Essential DevOps Python Libraries

boto3: AWS SDK — manage any AWS resource programmatically
requests: HTTP client for REST API integrations
pyyaml: Parse and generate YAML (Kubernetes manifests, Ansible playbooks)
click: Build professional CLI tools with argument parsing
rich: Beautiful terminal output with tables, progress bars, and colors
paramiko: SSH connections for remote server management
jinja2: Template engine for generating configuration files

AWS Automation with Boto3

Boto3 is the most important library in a DevOps engineer's Python toolkit. It gives you programmatic access to every AWS service.

Managing EC2 Instances

import boto3

ec2 = boto3.client('ec2', region_name='us-east-1')

# Find all running instances with a specific tag
response = ec2.describe_instances(
    Filters=[
        {'Name': 'instance-state-name', 'Values': ['running']},
        {'Name': 'tag:Environment', 'Values': ['staging']},
    ]
)

for reservation in response['Reservations']:
    for instance in reservation['Instances']:
        instance_id = instance['InstanceId']
        instance_type = instance['InstanceType']
        launch_time = instance['LaunchTime']
        print(f"{instance_id} | {instance_type} | {launch_time}")

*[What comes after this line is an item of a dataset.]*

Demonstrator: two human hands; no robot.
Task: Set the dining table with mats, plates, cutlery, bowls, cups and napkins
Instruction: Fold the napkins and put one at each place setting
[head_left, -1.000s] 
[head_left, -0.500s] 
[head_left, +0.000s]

Automated S3 Lifecycle Management

import boto3
from datetime import datetime, timezone, timedelta

s3 = boto3.client('s3')

def cleanup_old_artifacts(bucket: str, prefix: str, days: int = 30):
    """Delete objects older than N days from an S3 prefix."""
    cutoff = datetime.now(timezone.utc) - timedelta(days=days)
    deleted = 0

    paginator = s3.get_paginator('list_objects_v2')
    for page in paginator.paginate(Bucket=bucket, Prefix=prefix):
        for obj in page.get('Contents', []):
            if obj['LastModified'] < cutoff:
                s3.delete_object(Bucket=bucket, Key=obj['Key'])
                deleted += 1

    print(f"Deleted {deleted} objects older than {days} days")
    return deleted

cleanup_old_artifacts('my-ci-artifacts', 'builds/', days=30)

Cost Reporting

import boto3
from datetime import datetime, timedelta

ce = boto3.client('ce', region_name='us-east-1')

def get_daily_costs(days: int = 7):
    """Get daily AWS costs for the past N days, grouped by service."""
    end = datetime.today().strftime('%Y-%m-%d')
    start = (datetime.today() - timedelta(days=days)).strftime('%Y-%m-%d')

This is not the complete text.